For given the circumstances, that seemed altogether wrong. And far too intimate for a woman who was a pawn, a woman whose presence and memory both would eventually be expunged from the home. From Sebastian himself.

How? Something—some inner devil—asked the question before he could dismiss it. How could he ever forget her? Jesus, he was very much afraid that he could not, no matter how he tried.

It took every bit of training he had to maintain his calm and purpose as he entered the room. She stood, completely dressed in the same, smart green gown she’d worn to wed him. Her golden tresses were still confined in an elaborate coil of braids. Her eyes widened as he crossed the chamber to her, and her fingers laced together at her wasp waist as though in prayer.

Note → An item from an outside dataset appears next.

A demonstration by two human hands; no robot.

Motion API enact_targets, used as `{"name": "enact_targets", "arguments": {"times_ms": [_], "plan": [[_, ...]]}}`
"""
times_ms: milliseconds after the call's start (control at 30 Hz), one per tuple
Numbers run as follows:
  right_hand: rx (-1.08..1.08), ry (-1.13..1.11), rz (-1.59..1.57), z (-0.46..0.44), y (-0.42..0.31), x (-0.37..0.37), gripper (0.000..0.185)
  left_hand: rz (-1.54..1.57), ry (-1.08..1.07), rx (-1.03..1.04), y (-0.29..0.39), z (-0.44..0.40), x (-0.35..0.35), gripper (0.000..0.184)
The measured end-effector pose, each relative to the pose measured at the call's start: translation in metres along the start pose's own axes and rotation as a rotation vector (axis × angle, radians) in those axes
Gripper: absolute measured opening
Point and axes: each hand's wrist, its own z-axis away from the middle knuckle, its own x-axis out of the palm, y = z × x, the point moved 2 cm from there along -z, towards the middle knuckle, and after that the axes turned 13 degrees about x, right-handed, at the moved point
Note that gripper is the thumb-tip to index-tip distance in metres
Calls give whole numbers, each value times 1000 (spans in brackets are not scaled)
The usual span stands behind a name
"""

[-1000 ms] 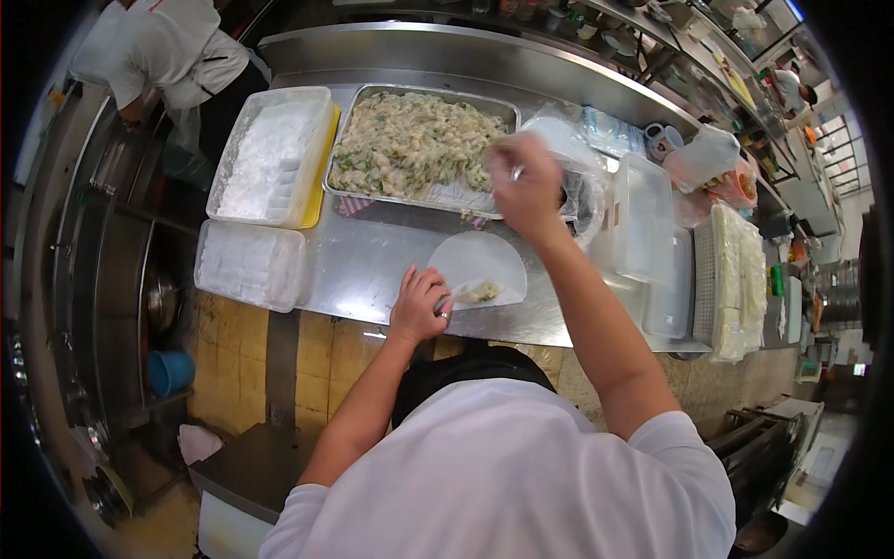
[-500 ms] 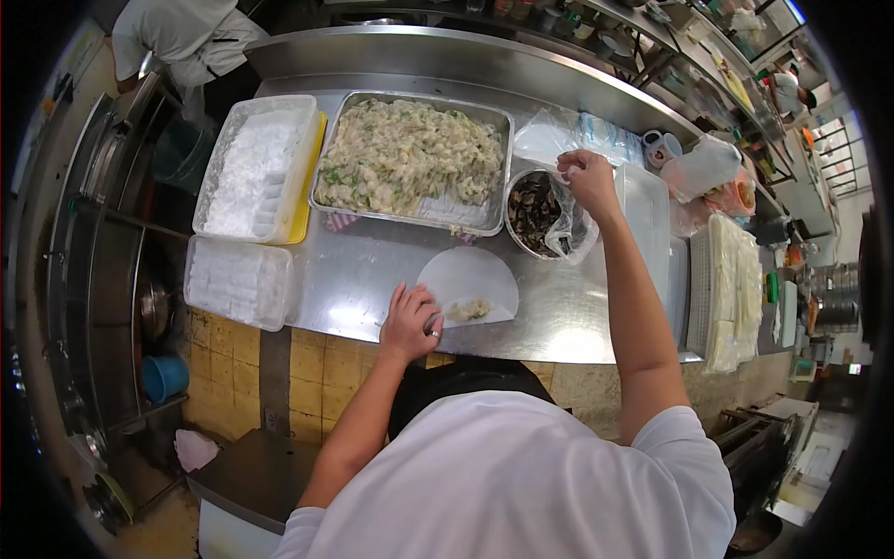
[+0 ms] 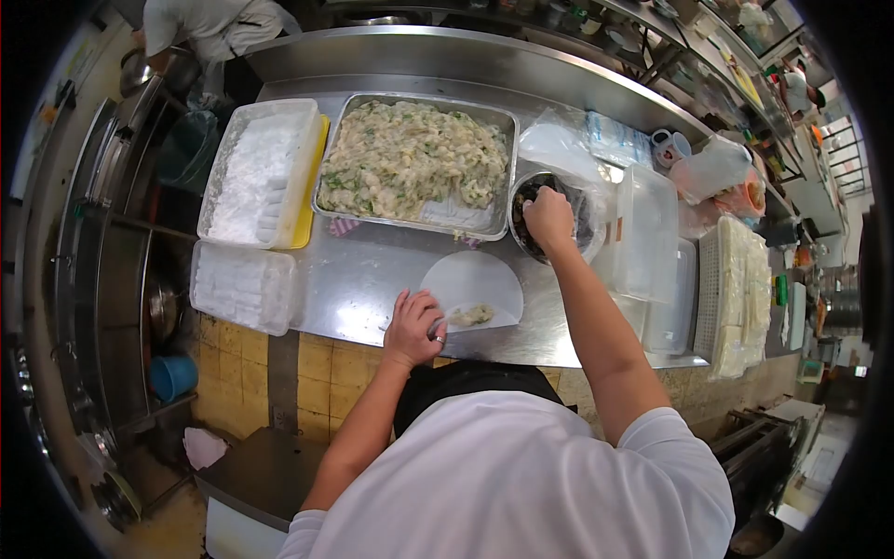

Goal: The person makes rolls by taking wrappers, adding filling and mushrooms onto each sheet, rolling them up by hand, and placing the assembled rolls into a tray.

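Observation:
My left hand (image 3: 413,328) rests at the left edge of a thin white round wrapper (image 3: 473,279), its fingers curled around a metal tool, mostly hidden. A small lump of pale filling (image 3: 471,316) lies on the wrapper's lower part. My right hand (image 3: 549,219) reaches into a round metal bowl (image 3: 518,239) of dark pieces, fingers pinched; what they grip is hidden. Behind the wrapper stands a metal tray (image 3: 410,222) heaped with pale filling flecked with green (image 3: 410,154).
At left are a tub of white powder (image 3: 250,177) and a container of white rolls (image 3: 233,284). Clear plastic boxes (image 3: 643,228) and a basket with wrapped pale sheets (image 3: 740,289) stand at right. Another person (image 3: 209,28) is at upper left.
My right hand moved from near the tray to the right side of the bowl, then left and down into the bowl. My left hand stays beside the wrapper. The view has shifted slightly.

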Motion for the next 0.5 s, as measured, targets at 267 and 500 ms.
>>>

Two thoughts struck him in rapid succession.

Her beauty made him ache.

She was nervous.

He stopped with only a few paces between them, near enough that he caught a whiff of bergamot. Suspicion sliced into him, mingling with lust. She appeared as jittery as a wild hare, about to race away for a hiding place should he make one false step. Were her nerves those of a chaste bride who’d just married a stranger? Or was her conscience bringing her an unwanted pang of guilt at her deception? The possibilities were plain, an odd dichotomy. Either she knew what her father planned and she was a part of an intricate scheme to infiltrate the League, or she was an innocent being used by both sides.